● EXERCISE OBJECTIVE
Could you report every line from the entries that includes the word "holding"?

● Records from a collection

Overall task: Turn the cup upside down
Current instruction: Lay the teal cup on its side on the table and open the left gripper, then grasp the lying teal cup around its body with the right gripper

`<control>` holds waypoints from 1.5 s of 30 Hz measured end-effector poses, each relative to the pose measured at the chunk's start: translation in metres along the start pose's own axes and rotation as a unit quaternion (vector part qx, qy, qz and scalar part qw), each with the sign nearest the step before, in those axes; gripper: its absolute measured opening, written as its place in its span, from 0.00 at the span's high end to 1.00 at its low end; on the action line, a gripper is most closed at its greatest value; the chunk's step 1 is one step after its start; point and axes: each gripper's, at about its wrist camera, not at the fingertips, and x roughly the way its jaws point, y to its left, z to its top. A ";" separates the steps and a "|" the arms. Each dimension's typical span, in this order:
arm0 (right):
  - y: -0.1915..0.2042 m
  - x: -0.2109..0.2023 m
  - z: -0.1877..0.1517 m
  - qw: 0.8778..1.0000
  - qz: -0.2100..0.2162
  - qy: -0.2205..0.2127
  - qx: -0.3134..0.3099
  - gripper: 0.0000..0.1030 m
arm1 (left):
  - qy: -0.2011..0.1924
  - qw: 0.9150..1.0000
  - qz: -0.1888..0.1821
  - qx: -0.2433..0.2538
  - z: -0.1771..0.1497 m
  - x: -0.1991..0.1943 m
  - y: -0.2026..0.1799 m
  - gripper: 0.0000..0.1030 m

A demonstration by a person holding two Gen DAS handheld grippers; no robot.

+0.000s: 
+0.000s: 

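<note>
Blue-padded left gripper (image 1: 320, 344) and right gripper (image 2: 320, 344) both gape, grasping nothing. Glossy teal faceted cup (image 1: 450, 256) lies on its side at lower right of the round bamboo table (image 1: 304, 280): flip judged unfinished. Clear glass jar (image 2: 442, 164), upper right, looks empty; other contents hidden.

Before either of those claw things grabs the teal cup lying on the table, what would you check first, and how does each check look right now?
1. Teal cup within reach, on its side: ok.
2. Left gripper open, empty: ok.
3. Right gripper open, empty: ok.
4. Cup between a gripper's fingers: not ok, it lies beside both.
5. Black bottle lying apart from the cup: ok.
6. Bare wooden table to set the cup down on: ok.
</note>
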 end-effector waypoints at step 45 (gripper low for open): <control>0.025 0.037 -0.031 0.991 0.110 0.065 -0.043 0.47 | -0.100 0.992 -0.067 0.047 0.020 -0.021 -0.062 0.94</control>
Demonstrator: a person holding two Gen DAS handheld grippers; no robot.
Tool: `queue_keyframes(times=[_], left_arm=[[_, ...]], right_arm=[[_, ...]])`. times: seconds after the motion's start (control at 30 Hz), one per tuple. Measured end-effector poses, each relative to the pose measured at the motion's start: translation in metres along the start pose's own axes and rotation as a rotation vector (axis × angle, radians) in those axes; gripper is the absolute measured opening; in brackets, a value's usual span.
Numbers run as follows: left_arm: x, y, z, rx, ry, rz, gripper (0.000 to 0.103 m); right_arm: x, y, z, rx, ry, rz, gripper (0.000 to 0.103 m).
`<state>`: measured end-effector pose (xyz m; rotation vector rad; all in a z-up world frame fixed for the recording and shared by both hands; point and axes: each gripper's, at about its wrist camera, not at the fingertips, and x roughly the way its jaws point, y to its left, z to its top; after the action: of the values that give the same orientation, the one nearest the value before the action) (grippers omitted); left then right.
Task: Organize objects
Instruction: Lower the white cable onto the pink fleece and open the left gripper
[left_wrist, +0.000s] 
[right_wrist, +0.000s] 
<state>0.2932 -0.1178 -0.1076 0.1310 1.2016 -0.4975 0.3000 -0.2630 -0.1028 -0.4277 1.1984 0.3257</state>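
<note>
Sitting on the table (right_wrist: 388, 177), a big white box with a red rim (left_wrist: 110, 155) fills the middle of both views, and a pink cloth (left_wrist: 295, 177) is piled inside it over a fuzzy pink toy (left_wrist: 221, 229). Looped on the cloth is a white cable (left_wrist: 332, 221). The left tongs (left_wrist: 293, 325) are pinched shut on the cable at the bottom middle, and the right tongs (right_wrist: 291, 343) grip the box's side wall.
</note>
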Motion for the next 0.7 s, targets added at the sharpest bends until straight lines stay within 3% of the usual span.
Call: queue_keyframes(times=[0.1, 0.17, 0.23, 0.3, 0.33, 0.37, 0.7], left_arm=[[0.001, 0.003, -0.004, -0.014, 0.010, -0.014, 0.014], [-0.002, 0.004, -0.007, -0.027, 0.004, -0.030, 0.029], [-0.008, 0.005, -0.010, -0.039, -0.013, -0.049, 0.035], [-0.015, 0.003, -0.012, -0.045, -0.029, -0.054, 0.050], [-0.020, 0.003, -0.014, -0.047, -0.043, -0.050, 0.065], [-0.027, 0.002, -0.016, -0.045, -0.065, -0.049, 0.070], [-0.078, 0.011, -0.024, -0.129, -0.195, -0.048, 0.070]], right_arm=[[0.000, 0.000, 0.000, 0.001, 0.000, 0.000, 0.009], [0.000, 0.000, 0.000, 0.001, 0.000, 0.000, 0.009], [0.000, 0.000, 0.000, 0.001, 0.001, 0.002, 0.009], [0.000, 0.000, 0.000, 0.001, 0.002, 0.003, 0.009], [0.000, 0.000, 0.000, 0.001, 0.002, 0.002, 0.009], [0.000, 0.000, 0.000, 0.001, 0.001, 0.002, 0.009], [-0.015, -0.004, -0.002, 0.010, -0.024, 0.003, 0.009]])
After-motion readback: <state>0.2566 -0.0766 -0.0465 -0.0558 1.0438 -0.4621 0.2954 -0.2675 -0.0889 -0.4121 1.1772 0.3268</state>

● WRITTEN SOLUTION
A demonstration by a person holding two Gen DAS handheld grippers; no robot.
Demonstrator: a person holding two Gen DAS handheld grippers; no robot.

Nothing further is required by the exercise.